> _WORK ORDER_
Copy each record below without changing a single word.
::::
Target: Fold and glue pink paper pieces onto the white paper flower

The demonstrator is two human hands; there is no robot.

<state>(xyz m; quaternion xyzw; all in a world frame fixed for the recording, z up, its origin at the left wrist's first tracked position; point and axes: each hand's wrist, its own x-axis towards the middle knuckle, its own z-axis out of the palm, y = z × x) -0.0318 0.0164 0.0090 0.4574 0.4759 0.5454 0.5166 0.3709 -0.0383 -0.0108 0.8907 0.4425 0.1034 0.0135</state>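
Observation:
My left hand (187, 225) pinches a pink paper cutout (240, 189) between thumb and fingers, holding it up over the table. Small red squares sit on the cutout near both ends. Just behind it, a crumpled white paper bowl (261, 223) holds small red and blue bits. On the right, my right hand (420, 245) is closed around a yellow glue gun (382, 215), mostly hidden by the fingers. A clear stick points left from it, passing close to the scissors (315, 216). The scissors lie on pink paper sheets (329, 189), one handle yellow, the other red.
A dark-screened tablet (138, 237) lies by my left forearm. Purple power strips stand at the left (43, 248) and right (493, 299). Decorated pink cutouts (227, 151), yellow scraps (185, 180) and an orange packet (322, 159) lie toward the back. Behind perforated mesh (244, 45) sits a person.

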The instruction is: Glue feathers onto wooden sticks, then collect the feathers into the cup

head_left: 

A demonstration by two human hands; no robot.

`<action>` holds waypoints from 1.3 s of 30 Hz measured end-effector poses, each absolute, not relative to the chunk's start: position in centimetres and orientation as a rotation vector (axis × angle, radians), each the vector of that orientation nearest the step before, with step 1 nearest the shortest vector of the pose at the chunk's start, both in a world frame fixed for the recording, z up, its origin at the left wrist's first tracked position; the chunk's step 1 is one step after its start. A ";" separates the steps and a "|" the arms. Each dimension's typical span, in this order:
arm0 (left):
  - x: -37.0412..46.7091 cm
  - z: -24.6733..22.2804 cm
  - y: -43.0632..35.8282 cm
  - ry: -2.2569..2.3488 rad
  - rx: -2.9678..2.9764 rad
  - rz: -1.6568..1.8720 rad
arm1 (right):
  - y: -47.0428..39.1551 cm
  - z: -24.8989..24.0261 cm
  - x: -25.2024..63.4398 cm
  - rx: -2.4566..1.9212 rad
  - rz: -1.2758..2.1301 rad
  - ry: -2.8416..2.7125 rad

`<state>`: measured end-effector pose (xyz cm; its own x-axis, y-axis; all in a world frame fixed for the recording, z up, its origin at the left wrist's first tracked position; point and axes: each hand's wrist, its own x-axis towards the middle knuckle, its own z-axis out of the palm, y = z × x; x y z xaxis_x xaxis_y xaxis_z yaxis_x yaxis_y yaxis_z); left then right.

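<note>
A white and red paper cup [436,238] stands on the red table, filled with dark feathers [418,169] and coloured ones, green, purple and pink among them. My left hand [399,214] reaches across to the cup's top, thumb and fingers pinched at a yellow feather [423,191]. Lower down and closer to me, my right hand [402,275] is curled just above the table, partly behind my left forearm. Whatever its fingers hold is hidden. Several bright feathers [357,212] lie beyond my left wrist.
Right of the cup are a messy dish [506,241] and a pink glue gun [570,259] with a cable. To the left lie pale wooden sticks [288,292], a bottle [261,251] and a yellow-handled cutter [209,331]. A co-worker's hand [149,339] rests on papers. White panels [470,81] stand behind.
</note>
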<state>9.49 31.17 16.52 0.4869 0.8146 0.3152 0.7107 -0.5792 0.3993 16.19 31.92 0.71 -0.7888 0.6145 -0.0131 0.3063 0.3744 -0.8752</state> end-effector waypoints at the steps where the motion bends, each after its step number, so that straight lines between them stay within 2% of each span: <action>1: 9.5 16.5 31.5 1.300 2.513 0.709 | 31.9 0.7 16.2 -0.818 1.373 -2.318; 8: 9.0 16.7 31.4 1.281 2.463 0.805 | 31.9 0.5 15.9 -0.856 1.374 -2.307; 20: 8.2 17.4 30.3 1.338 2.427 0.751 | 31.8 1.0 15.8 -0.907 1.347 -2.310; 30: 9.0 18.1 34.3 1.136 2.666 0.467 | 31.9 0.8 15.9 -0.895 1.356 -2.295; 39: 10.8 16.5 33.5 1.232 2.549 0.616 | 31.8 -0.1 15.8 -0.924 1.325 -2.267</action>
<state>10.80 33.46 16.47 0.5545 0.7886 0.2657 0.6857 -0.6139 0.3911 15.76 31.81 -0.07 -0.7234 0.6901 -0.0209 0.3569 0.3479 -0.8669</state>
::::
> _SOLUTION TO THIS PROBLEM_
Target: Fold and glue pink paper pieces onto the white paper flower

The demonstrator is two human hands; there is no robot.

<state>(xyz m; quaternion xyzw; all in a world frame fixed for the recording, z up, its origin at the left wrist's first tracked position; point and axes: each hand's wrist, its own x-axis towards the middle knuckle, its own z-axis out of the palm, y = z × x) -0.0318 0.0164 0.0090 0.4574 0.4759 0.5454 0.5166 0.3709 -0.0383 -0.0108 0.8907 0.4425 0.1034 0.0135</state>
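Observation:
My left hand (187, 225) pinches a pink paper cutout (240, 189) between thumb and fingers, holding it up over the table. Small red squares sit on the cutout near both ends. Just behind it, a crumpled white paper bowl (261, 223) holds small red and blue bits. On the right, my right hand (420, 245) is closed around a yellow glue gun (382, 215), mostly hidden by the fingers. A clear stick points left from it, passing close to the scissors (315, 216). The scissors lie on pink paper sheets (329, 189), one handle yellow, the other red.
A dark-screened tablet (138, 237) lies by my left forearm. Purple power strips stand at the left (43, 248) and right (493, 299). Decorated pink cutouts (227, 151), yellow scraps (185, 180) and an orange packet (322, 159) lie toward the back. Behind perforated mesh (244, 45) sits a person.
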
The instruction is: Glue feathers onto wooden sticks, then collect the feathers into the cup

head_left: 

A demonstration by two human hands; no robot.

`<action>` holds waypoints from 1.3 s of 30 Hz measured end-effector poses, each absolute, not relative to the chunk's start: position in centimetres and orientation as a rotation vector (axis × angle, radians), each the vector of that orientation nearest the step before, with step 1 nearest the shortest vector of the pose at the chunk's start, both in a world frame fixed for the recording, z up, its origin at the left wrist's first tracked position; the chunk's step 1 is one step after its start. A ";" separates the steps and a "|" the arms. Each dimension's typical span, in this order:
arm0 (left):
  - x: -37.0412..46.7091 cm
  - z: -24.6733..22.2804 cm
  - y: -43.0632..35.8282 cm
  - ry: -2.2569..2.3488 rad
  - rx: -2.9678..2.9764 rad
  - rz: -1.6568..1.8720 rad
arm1 (right):
  - y: -47.0428..39.1551 cm
  - z: -24.8989..24.0261 cm
  - x: -25.2024..63.4398 cm
  - rx: -2.4566..1.9212 rad
  - rz: -1.2758..2.1301 rad
  - ry: -2.8416..2.7125 rad

`<state>`: measured end-effector pose (xyz cm; its own x-axis, y-axis; all in a world frame fixed for the recording, z up, its origin at the left wrist's first tracked position; point and axes: each hand's wrist, its own x-axis towards the middle knuckle, its own z-axis out of the palm, y = z × x; x y z xaxis_x xaxis_y xaxis_z yaxis_x yaxis_y yaxis_z); left then right.

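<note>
A white and red paper cup [436,238] stands on the red table, filled with dark feathers [418,169] and coloured ones, green, purple and pink among them. My left hand [399,214] reaches across to the cup's top, thumb and fingers pinched at a yellow feather [423,191]. Lower down and closer to me, my right hand [402,275] is curled just above the table, partly behind my left forearm. Whatever its fingers hold is hidden. Several bright feathers [357,212] lie beyond my left wrist.
Right of the cup are a messy dish [506,241] and a pink glue gun [570,259] with a cable. To the left lie pale wooden sticks [288,292], a bottle [261,251] and a yellow-handled cutter [209,331]. A co-worker's hand [149,339] rests on papers. White panels [470,81] stand behind.
</note>
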<state>9.49 31.17 16.52 0.4869 0.8146 0.3152 0.7107 -0.5792 0.3993 16.19 31.92 0.71 -0.7888 0.6145 -0.0131 0.3063 0.3744 -0.8752</state> end-effector waypoints at the steps where the motion bends, each after its step number, so that straight lines between them stay within 2% of each span: <action>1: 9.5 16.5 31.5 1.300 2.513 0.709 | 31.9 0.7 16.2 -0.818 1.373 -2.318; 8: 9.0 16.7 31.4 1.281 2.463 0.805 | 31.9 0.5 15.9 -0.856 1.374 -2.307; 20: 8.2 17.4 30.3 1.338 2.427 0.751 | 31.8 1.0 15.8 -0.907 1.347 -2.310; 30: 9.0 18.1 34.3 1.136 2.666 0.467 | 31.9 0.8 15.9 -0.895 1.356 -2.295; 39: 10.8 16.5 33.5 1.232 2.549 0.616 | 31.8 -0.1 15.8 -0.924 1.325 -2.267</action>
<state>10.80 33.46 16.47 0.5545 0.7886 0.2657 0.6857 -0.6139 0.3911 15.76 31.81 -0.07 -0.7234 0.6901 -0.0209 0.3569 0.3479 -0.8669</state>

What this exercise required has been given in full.